Aim of the exercise
A single number is the whole answer: the count of lines in the records where "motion" occurs.

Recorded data
"""

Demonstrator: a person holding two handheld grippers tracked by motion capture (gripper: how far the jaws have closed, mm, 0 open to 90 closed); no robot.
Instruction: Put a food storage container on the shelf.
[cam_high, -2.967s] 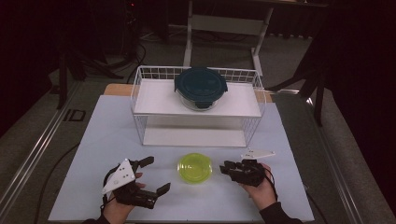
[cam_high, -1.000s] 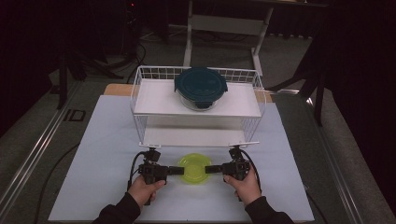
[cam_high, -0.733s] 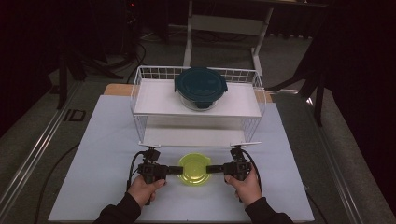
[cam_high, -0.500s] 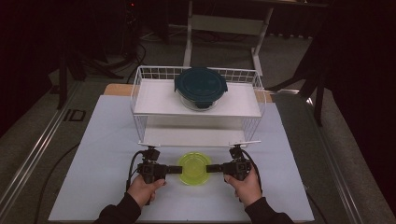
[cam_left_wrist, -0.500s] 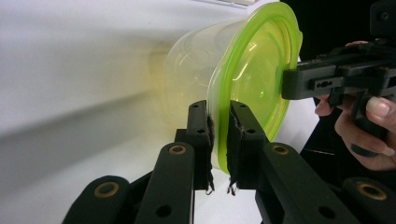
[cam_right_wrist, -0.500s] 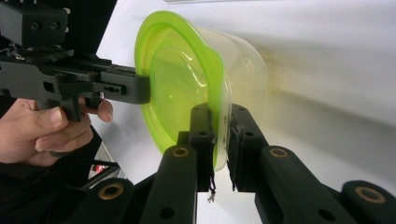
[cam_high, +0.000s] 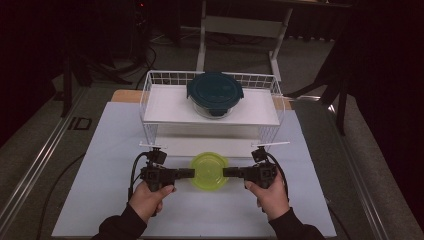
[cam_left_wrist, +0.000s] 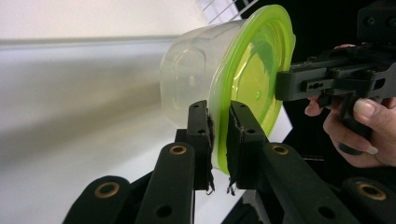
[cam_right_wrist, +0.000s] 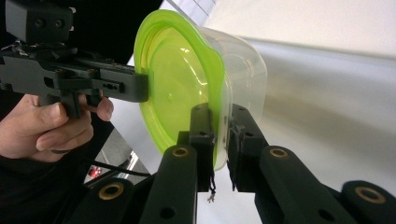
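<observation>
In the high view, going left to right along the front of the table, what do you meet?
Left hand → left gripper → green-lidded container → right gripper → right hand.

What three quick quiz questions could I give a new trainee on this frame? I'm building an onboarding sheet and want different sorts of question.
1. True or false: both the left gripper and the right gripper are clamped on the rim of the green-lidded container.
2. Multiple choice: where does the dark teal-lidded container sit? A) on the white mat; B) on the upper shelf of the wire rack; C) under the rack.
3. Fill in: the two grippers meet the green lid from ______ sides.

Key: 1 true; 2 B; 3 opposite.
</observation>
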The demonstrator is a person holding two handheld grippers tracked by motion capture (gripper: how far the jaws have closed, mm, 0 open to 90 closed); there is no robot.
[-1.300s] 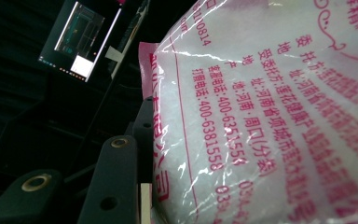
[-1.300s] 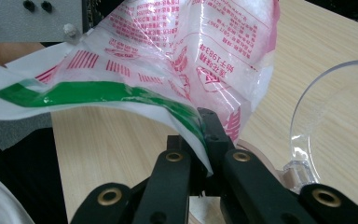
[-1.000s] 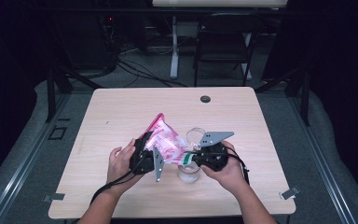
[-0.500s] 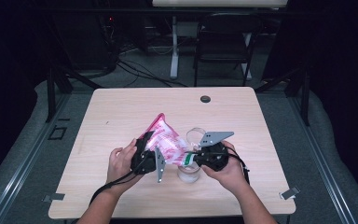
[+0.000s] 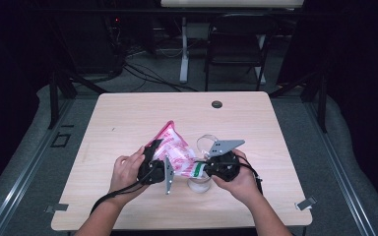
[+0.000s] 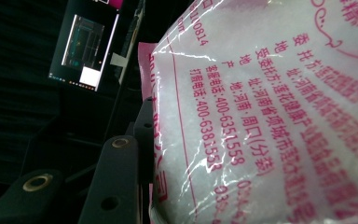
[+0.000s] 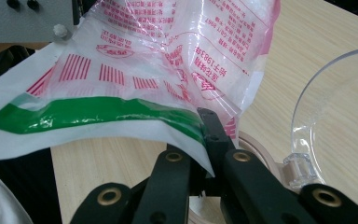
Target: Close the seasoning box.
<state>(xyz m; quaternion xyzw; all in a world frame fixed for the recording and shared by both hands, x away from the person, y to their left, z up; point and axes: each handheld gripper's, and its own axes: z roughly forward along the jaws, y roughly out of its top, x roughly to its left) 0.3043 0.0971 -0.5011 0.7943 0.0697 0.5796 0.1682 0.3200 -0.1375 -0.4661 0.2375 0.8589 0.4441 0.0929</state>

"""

Result
2